DIRECTIONS FOR THIS TASK: Collect from the data below each line with "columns".

== Segment start ==

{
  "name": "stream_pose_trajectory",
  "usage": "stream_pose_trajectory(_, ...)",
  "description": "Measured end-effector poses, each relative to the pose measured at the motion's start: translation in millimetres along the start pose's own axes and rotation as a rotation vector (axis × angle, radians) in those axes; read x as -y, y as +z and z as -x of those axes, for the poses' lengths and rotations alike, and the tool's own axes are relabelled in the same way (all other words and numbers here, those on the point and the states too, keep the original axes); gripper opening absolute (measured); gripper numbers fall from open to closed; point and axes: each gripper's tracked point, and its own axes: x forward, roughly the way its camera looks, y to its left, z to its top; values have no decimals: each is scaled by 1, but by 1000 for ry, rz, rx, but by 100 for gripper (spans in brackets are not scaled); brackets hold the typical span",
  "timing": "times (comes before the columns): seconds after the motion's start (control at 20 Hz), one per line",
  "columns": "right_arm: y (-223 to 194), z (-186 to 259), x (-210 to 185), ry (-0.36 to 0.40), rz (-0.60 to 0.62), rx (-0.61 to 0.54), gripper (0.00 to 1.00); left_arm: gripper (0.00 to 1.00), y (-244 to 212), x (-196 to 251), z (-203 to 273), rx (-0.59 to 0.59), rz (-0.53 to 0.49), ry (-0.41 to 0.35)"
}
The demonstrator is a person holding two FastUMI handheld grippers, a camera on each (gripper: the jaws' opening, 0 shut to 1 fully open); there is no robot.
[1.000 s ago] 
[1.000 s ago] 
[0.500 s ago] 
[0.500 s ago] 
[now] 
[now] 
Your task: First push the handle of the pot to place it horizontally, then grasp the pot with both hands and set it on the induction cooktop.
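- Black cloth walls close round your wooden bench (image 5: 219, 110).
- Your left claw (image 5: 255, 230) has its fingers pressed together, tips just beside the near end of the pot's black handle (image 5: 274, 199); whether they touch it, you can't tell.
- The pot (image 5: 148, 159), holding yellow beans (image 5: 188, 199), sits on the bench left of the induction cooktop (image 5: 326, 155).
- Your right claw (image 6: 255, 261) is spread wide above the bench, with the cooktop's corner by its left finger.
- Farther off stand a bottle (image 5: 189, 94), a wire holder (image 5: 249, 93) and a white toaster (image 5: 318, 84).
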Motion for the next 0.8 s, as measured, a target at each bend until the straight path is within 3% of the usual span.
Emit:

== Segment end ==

TASK RESULT:
  "timing": "times (comes before the columns): seconds after the motion's start (control at 20 Hz), one per line",
  "columns": "right_arm: y (-223 to 194), z (-186 to 259), x (-210 to 185), ry (-0.36 to 0.40), rz (-0.60 to 0.62), rx (-0.61 to 0.54), gripper (0.00 to 1.00); left_arm: gripper (0.00 to 1.00), y (-244 to 212), x (-196 to 251), z (-203 to 273), rx (-0.59 to 0.59), rz (-0.53 to 0.49), ry (-0.41 to 0.35)"

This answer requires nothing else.